## Exercise directions
Set down, exactly, every line from the top of the listing through the one holding "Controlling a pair".

## Dataset extract

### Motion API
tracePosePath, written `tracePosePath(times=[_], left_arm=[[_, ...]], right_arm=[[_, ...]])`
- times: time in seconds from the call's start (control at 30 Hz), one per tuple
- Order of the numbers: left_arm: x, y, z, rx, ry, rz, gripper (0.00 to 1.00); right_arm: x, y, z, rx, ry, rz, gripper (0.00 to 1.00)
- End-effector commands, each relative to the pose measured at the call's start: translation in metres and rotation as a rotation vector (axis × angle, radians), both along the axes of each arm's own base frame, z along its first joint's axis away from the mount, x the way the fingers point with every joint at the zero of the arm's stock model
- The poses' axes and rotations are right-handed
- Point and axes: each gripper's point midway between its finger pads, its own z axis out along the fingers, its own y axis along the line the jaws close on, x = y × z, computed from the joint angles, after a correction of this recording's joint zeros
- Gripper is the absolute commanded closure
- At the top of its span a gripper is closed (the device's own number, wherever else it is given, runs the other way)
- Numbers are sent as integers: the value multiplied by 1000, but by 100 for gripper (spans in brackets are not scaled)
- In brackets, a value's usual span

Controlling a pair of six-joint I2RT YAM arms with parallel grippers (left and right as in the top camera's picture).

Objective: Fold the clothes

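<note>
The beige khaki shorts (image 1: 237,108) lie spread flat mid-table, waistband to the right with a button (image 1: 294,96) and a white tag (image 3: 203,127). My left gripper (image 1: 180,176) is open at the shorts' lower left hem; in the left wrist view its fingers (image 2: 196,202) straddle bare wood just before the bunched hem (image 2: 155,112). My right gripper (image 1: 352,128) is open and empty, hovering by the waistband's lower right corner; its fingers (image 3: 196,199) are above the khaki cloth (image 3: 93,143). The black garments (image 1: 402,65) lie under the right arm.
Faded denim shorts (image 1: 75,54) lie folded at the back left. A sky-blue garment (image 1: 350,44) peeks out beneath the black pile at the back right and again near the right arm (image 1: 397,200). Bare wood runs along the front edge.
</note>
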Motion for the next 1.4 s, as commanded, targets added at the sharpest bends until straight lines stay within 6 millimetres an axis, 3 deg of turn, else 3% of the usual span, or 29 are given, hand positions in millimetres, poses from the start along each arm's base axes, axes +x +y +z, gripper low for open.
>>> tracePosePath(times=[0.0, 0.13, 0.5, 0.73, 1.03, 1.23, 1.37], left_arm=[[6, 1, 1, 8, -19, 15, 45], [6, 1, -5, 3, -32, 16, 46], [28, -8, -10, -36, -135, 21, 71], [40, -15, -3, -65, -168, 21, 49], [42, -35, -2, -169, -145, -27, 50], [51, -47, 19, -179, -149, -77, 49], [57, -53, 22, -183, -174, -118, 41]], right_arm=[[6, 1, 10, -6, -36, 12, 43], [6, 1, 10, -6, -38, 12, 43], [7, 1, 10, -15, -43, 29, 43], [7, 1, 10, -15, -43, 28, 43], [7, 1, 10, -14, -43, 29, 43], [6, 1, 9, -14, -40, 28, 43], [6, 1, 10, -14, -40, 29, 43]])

## Written solution
### Motion API
tracePosePath, written `tracePosePath(times=[_], left_arm=[[_, ...]], right_arm=[[_, ...]])`
- times: time in seconds from the call's start (control at 30 Hz), one per tuple
- Order of the numbers: left_arm: x, y, z, rx, ry, rz, gripper (0.00 to 1.00); right_arm: x, y, z, rx, ry, rz, gripper (0.00 to 1.00)
- End-effector commands, each relative to the pose measured at the call's start: translation in metres and rotation as a rotation vector (axis × angle, radians), both along the axes of each arm's own base frame, z along its first joint's axis away from the mount, x the way the fingers point with every joint at the zero of the arm's stock model
- The poses' axes and rotations are right-handed
- Point and axes: each gripper's point midway between its finger pads, its own z axis out along the fingers, its own y axis along the line the jaws close on, x = y × z, computed from the joint angles, after a correction of this recording's joint zeros
- Gripper is the absolute commanded closure
- At the top of its span a gripper is closed (the device's own number, wherever else it is given, runs the other way)
- Numbers are sent as integers: the value multiplied by 1000, but by 100 for gripper (spans in brackets are not scaled)
- In brackets, a value's usual span

Controlling a pair of six-joint I2RT YAM arms with parallel grippers (left and right as in the top camera's picture).

Here the answer is complete.